**MATERIAL TO PROCESS**
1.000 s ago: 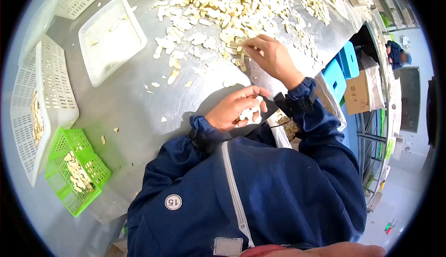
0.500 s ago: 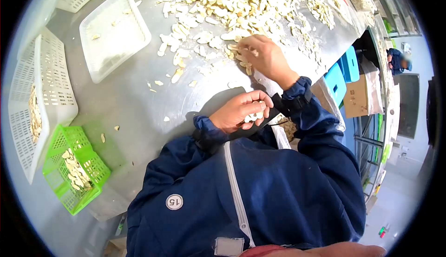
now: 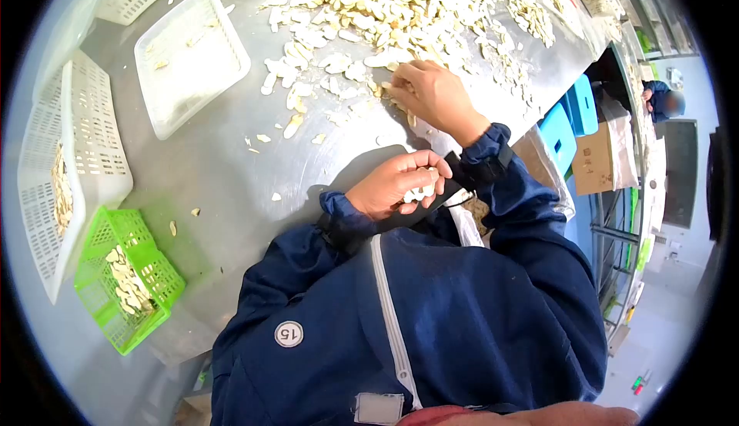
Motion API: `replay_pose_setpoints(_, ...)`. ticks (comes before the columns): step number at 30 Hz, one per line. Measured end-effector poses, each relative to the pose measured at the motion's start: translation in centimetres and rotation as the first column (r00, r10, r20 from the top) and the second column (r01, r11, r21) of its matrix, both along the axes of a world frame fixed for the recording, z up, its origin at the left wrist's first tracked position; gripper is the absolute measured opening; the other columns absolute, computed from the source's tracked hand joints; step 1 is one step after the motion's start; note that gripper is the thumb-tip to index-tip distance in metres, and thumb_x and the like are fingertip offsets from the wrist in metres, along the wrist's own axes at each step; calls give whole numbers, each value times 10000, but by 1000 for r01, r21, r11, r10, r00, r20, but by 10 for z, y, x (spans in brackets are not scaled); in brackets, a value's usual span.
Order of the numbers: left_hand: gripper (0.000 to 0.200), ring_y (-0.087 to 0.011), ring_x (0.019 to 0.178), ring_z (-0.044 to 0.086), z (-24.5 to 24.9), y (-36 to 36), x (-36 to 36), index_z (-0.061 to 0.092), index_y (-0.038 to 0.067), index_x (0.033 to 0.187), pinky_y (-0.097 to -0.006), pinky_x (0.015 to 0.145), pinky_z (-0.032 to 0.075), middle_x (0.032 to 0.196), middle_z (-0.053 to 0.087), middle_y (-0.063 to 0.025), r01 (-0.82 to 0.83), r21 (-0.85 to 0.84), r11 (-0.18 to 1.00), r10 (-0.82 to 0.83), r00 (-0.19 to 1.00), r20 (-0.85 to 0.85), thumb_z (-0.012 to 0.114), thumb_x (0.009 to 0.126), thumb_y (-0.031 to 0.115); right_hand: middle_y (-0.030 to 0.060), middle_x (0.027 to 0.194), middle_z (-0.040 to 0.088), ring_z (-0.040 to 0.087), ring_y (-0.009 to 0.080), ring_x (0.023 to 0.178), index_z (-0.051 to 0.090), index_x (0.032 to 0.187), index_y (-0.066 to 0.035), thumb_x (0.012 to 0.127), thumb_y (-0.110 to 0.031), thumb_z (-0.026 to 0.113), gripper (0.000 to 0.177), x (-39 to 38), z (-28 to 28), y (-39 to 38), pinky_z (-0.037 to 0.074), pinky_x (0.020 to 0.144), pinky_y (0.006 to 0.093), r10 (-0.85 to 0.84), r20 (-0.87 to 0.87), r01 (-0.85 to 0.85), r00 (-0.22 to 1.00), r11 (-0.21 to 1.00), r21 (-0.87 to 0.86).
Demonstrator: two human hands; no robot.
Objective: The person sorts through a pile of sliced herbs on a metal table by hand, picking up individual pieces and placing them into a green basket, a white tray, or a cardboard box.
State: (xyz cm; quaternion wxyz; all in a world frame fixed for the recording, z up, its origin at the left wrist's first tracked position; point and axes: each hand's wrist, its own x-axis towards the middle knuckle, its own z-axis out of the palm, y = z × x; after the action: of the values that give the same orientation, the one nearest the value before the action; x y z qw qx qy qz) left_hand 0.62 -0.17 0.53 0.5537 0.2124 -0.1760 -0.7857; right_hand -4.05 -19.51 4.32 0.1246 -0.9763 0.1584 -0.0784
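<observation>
My left hand (image 3: 396, 185) is curled closed around several pale dried slices (image 3: 419, 193), held low in front of my jacket. Farther out, my right hand (image 3: 439, 101) reaches down to the table at the near edge of a large heap of the same slices (image 3: 400, 6). Its fingers are bent and drawn together, with the tips against the slices; what they pinch, if anything, is hidden. Loose slices (image 3: 295, 126) and crumbs lie scattered on the metal table to the left of this hand.
A white tray (image 3: 163, 122) holding a few bits stands at the left on the metal table (image 3: 231, 187). Beyond it are a white basket (image 3: 100, 130) and a green basket (image 3: 146, 326), both containing slices. Blue bins (image 3: 556, 140) and a cardboard box (image 3: 596, 164) stand right; another person (image 3: 657, 99) is far off.
The fingers of my right hand have drawn together and moved slightly left over the slices at the heap's edge. My left hand has stayed almost still, holding its slices.
</observation>
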Motion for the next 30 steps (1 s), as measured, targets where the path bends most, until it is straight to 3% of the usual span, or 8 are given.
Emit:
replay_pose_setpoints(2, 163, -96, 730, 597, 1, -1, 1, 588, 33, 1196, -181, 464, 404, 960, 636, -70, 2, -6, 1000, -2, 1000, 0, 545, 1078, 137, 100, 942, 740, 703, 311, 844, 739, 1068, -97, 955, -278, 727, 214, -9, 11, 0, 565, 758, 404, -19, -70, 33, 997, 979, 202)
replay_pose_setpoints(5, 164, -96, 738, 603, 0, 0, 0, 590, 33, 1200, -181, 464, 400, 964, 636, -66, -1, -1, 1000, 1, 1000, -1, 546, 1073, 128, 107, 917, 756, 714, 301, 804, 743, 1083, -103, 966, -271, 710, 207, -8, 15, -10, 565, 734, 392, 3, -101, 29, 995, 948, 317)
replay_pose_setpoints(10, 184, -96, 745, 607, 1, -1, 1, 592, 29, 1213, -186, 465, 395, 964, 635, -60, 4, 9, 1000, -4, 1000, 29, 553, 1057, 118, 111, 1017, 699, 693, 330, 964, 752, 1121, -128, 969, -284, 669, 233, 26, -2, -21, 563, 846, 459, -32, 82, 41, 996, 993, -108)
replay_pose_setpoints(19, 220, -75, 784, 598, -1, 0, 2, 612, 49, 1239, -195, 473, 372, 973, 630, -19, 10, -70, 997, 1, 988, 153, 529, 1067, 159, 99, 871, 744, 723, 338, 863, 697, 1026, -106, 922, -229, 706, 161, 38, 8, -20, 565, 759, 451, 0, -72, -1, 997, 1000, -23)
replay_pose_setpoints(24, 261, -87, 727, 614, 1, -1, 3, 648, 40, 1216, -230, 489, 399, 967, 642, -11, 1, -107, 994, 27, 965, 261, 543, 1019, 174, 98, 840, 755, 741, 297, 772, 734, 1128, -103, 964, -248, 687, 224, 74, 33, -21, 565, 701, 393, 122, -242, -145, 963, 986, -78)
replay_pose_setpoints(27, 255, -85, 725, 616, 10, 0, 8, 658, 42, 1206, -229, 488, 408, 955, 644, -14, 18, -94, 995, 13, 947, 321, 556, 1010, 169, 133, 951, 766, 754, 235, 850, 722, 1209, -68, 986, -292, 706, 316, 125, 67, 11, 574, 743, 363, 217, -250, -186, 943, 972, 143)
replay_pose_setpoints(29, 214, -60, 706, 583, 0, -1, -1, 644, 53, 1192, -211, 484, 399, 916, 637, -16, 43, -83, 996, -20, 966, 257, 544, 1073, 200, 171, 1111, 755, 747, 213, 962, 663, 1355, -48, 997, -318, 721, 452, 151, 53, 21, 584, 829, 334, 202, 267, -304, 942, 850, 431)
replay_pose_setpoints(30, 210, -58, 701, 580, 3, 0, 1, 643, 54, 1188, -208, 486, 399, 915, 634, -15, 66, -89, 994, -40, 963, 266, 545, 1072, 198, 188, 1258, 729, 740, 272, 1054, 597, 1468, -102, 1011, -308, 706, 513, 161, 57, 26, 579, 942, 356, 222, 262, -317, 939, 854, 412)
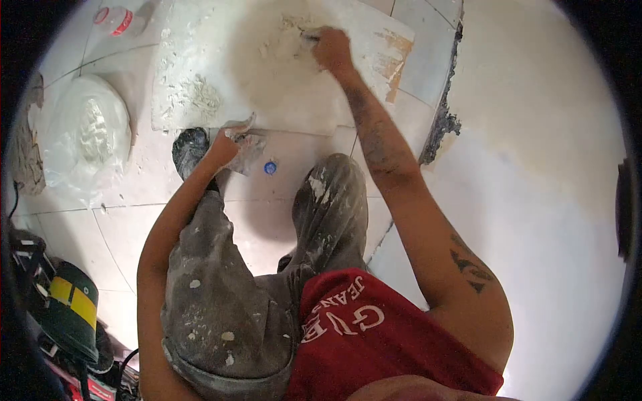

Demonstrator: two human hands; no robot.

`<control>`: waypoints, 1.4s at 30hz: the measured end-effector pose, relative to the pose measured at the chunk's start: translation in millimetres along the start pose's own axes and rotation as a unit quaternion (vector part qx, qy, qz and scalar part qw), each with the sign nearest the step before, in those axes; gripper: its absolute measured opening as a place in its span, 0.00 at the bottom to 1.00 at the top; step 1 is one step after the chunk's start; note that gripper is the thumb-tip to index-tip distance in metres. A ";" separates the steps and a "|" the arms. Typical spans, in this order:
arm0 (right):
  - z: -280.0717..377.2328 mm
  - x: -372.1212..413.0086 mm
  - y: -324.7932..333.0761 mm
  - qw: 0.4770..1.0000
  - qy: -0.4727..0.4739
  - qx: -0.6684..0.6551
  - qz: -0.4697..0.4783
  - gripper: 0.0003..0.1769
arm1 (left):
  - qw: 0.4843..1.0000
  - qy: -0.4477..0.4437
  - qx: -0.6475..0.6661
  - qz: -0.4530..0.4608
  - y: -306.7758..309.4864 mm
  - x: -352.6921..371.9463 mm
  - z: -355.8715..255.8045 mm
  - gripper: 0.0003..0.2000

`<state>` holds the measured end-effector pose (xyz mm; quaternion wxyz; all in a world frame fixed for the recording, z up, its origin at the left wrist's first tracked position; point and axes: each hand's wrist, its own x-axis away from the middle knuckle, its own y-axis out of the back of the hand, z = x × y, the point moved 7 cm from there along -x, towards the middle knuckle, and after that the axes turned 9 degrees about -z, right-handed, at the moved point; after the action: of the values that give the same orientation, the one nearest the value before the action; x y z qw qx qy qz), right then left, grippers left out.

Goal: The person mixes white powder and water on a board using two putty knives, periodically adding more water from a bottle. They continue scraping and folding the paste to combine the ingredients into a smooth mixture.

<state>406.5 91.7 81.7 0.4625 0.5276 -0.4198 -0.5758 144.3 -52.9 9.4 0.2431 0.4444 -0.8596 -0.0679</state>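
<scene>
A white board [267, 110] with clumps of whitish paste [200, 97] lies on the tiled floor. My right hand [331, 50] is closed over the board's upper part, on a small dark-handled tool [310, 36] whose tip is blurred. Near the board's lower edge, my left hand [224, 148] is closed on a flat, paste-smeared tool [249, 152]. Below it on the floor sits a blue bottle cap [270, 168]. To the left lies a clear plastic bag [114, 160] with white material [93, 127] in it.
A clear bottle with a red label [122, 21] lies at the upper left. A dark green item with a yellow band [72, 304] sits among gear at the lower left. A pale wall [535, 134] with a rough dark edge [441, 130] stands right. A black shoe [190, 152] touches the board's edge area.
</scene>
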 end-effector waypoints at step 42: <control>19.2 -2.2 9.3 0.962 -0.206 -0.126 0.127 0.20 | 0.935 -0.088 -0.134 0.315 -43.0 -11.1 -26.7 0.23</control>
<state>388.2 91.7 93.0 0.4979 0.2776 -0.4938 -0.6567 193.9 -66.9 14.4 0.2329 0.1061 -0.9564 -0.1406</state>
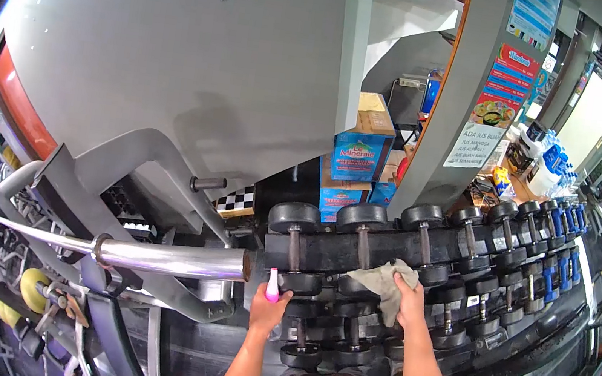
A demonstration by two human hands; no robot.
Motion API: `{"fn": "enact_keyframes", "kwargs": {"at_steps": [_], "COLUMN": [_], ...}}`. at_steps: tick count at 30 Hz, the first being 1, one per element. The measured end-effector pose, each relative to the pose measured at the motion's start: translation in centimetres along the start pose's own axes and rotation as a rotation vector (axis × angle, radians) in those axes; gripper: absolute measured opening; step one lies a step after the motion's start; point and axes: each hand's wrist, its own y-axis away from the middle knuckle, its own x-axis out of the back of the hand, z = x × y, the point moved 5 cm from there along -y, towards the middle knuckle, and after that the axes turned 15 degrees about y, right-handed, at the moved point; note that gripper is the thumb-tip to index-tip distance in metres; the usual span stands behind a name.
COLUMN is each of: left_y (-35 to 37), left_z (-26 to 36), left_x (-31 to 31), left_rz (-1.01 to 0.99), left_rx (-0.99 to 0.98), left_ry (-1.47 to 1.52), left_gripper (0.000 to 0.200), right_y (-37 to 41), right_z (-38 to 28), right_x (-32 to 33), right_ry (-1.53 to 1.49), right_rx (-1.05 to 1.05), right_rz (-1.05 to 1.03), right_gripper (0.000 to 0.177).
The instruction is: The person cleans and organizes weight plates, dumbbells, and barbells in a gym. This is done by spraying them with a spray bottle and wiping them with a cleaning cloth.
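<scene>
My left hand point(266, 313) is wrapped round a spray bottle with a pink and white nozzle point(272, 289); most of its body is hidden by the fingers. It is in front of the leftmost upper-row dumbbell point(293, 252). In my right hand point(410, 303) is a crumpled grey-beige cloth point(384, 284), gripped at its right side and hanging down. The cloth overlaps the near head of the second upper-row dumbbell point(363, 243) in this view. To the right of the cloth lies another black dumbbell point(426, 244).
A two-tier dumbbell rack point(323, 253) runs off to the right, with blue dumbbells point(559, 222) at its far end. A thick metal bar point(178, 258) juts in from the left. Behind the rack are stacked blue boxes point(358, 156) and a grey pillar point(442, 123).
</scene>
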Motion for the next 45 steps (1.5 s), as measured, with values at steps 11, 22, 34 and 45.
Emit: {"fn": "enact_keyframes", "kwargs": {"at_steps": [11, 22, 34, 45], "left_y": [-0.5, 0.5, 5.9, 5.4], "left_z": [-4.2, -3.6, -12.9, -12.8], "left_x": [1.8, 5.6, 11.7, 12.3], "left_rz": [-0.021, -0.072, 0.083, 0.173], "left_rx": [0.094, 0.132, 0.24, 0.237], "left_ry": [0.107, 0.118, 0.273, 0.401], "left_gripper": [0.042, 0.044, 0.039, 0.035], "right_y": [1.0, -2.0, -8.9, -10.2], "right_z": [1.1, -2.8, 14.4, 11.3], "right_x": [-3.4, -20.3, -36.1, -36.7], "right_ry": [0.036, 0.444, 1.685, 1.395], "right_rx": [0.024, 0.355, 0.637, 0.908], "right_rz": [-0.151, -0.421, -0.657, -0.702], "right_gripper": [0.034, 0.027, 0.065, 0.032]}}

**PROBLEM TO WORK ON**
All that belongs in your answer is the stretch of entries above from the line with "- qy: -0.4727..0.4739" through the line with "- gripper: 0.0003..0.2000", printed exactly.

**FINAL ANSWER**
  - qy: -0.4727..0.4739
  - qx: -0.6684..0.6551
  - qz: -0.4697..0.4783
  - gripper: 0.0003..0.1769
arm1 (left):
  - qw: 0.4843..1.0000
  - qy: -0.4477..0.4437
  - qx: -0.6475..0.6661
  - qz: -0.4530..0.4608
  - y: -306.7758..309.4864 mm
  - x: -352.6921..371.9463 mm
  - z: -355.8715..255.8045 mm
  - gripper: 0.0003..0.2000

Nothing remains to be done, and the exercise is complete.